Jarrold nickte unsicher.
»Kümmer dich darum! Außerdem möchte ich Pete sprechen. Mal hören, was er zu sagen hat. Inzwischen muß ich die nächste Sendung stornieren. Ich werde New York erzählen, daß wir uns neu organisieren und deshalb ein wenig mehr Zeit brauchen. Hongkong werde ich die gleiche Geschichte auftischen.«
»Glaubst du nicht«, wandte Jarrold etwas schüchtern ein, »daß die in New York inzwischen Bescheid wissen?«
»Wieso denn? Der Kontaktmann war so vernünftig, nach Hongkong abzuhauen und um neue Anweisungen zu bitten … Das wär’s Titch, okay!«
Jarrold stand auf. Trotz seiner massiven Gestalt bewegte er sich mit erstaunlicher Leichtigkeit, ja sogar mit Anmut.
»Daß mir nicht noch mal so was wie mit Longman passiert«, sagte Murphy.
Jarrold verließ das Wohnzimmer.

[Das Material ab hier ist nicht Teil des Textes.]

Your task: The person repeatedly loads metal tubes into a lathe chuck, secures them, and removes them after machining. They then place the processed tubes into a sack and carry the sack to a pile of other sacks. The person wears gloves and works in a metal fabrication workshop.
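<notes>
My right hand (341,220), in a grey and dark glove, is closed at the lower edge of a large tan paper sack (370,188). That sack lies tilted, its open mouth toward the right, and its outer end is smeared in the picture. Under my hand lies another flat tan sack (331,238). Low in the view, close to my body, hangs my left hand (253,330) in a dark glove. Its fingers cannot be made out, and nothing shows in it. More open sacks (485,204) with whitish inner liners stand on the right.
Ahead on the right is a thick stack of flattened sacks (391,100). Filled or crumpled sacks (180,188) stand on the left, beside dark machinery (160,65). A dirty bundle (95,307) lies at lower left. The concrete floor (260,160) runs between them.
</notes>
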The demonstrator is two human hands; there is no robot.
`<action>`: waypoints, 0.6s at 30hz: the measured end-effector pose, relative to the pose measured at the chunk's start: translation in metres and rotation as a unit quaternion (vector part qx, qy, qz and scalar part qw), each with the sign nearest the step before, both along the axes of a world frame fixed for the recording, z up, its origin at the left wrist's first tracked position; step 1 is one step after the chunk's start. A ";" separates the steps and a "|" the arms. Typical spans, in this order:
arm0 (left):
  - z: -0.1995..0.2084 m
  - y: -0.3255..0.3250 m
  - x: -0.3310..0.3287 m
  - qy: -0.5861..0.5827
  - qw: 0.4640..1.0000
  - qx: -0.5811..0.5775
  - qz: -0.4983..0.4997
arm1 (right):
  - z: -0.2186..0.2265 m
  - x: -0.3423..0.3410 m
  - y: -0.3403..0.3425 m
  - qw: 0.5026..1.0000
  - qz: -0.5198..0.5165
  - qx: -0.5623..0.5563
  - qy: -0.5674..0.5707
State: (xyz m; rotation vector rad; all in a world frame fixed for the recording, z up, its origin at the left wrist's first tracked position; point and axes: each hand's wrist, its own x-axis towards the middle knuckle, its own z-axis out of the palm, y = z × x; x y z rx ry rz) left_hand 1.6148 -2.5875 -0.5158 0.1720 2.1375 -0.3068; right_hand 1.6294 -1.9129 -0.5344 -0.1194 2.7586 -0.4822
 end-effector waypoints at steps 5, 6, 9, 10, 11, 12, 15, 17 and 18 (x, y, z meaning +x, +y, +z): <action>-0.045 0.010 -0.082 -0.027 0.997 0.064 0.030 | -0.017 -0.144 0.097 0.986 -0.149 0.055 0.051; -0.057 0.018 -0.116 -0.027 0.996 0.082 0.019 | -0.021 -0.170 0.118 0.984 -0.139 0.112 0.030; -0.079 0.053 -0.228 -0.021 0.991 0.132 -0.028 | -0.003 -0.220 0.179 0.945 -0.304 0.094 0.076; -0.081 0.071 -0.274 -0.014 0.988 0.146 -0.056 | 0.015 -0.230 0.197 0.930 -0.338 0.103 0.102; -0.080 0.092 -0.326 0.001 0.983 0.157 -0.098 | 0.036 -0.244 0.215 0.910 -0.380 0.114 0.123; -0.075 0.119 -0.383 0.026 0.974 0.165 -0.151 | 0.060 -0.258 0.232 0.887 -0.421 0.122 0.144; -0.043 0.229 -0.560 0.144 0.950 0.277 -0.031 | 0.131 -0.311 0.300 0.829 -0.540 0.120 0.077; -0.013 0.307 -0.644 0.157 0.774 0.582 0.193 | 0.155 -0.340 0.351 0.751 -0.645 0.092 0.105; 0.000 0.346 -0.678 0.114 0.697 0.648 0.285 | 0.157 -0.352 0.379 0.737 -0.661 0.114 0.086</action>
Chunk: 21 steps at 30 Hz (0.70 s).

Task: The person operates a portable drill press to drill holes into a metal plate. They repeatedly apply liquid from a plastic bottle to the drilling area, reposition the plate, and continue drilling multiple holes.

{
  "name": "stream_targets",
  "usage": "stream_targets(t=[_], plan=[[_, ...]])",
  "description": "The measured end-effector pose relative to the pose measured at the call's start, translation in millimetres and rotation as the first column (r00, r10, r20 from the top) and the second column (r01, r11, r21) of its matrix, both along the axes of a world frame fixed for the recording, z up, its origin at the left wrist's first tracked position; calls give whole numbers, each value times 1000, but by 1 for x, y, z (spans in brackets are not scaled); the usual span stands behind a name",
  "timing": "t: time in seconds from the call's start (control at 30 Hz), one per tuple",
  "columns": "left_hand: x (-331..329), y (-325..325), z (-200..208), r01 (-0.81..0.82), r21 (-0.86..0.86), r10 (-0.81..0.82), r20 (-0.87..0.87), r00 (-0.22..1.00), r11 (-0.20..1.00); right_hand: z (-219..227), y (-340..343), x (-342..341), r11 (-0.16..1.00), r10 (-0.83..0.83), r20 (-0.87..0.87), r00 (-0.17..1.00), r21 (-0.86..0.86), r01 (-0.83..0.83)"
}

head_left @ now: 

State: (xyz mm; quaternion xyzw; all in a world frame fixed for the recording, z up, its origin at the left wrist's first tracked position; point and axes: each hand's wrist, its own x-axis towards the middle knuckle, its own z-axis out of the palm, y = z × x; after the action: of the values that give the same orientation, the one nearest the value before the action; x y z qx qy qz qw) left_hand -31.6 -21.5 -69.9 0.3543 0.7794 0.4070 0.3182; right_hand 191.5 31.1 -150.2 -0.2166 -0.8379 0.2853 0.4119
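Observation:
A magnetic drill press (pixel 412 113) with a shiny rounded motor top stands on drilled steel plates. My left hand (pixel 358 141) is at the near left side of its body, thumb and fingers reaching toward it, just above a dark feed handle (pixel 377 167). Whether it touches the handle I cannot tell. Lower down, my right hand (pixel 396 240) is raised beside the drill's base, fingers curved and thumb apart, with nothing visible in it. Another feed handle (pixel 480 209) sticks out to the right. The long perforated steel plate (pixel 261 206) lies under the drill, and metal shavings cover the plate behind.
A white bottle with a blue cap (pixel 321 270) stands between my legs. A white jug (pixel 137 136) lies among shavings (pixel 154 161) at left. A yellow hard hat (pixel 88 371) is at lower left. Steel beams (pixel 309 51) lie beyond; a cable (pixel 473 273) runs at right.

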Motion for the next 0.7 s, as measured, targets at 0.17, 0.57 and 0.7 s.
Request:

Als ob er es geahnt hätte, stand einer der beiden Pakistani, die Murphy als Diener angestellt hatte, in der Halle, um ihm die Tür zu öffnen, schweigend, mit einem würdevollen Lächeln. Er und sein Landsmann sahen aus wie Brüder, doch irgend jemand – Jarrold wußte nicht mehr, wer – hatte ihm erzählt, daß sie nicht miteinander verwandt waren. Es waren ruhige, freundliche, respektvolle kleine Männer. Aber Jarrold wußte, daß sie zumindest zwei Leute ermordet hatten, die Murphy aus dem Weg hatte haben wollen.